Do you have any numbness or tingling in your face or hands? Has anyone checked you for a vitamin B12 deficiency? Or vitamin D? Has a doctor checked your thyroid function? A primary doctor can do those and other basic testing like a metabolic panel.

Is the leg cramp on the opposite side you sleep on or the same? Or do you sleep on your back? Some people can have leg cramps from weakness (not enough drugs while sleeping). But you might have undiagnosed sleep apnea (which weight or being in shape has nothing to do with).

I have had calf cramps. They are horribly painful. Mine are from overuse or when my MG is overall bad. But there are many causes to leg cramps.

How much magnesium do you take? Too much magnesium or potassium is not good for MG.

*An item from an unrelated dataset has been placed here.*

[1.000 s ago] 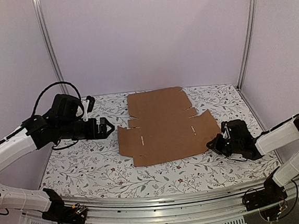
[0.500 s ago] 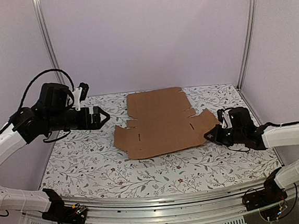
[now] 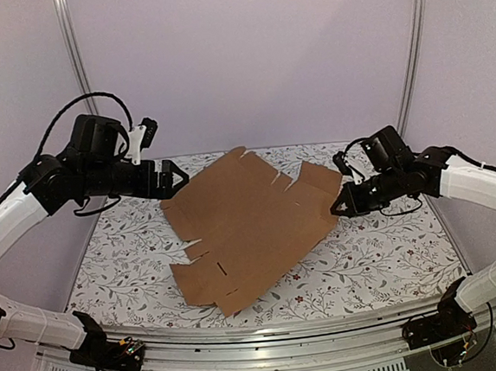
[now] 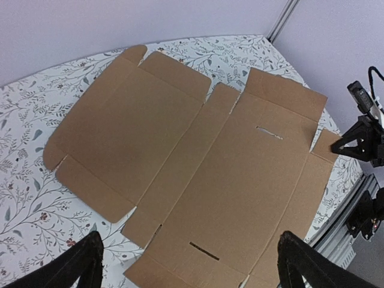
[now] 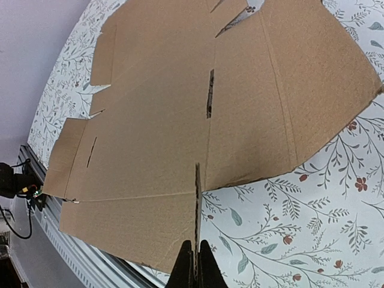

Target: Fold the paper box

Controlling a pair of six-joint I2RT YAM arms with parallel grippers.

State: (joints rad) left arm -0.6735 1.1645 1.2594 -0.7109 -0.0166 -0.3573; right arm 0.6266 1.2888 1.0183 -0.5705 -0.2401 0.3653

Since you have been an athlete, I'm sure you can understand this. Overuse of muscles can bring fatigue, cramps, spasms. When someone with MG does too much, those symptoms just happen a lot sooner than they would for an athlete running a marathon, for example. And that "fatigue" of muscles can also affect metabolism. When my MG is worse, I can have what I call "MG cold." My metabolism gets so run down that my body gets colder. Takes a very warm blanket or coat to warm up!

Pay attention to how you sit, what muscles you tense up, etc. Normal people aren't aware of how certain activities affect what muscle groups. Once someone has MG, the cause and effect relationship of activity to weakness becomes far more clear!

Don't assume the leg cramps are from MG though. You should probably see an internist to make sure there isn't something more serious (blood clot). Do you travel or sit for long periods of time? When was the last time you had an ECG?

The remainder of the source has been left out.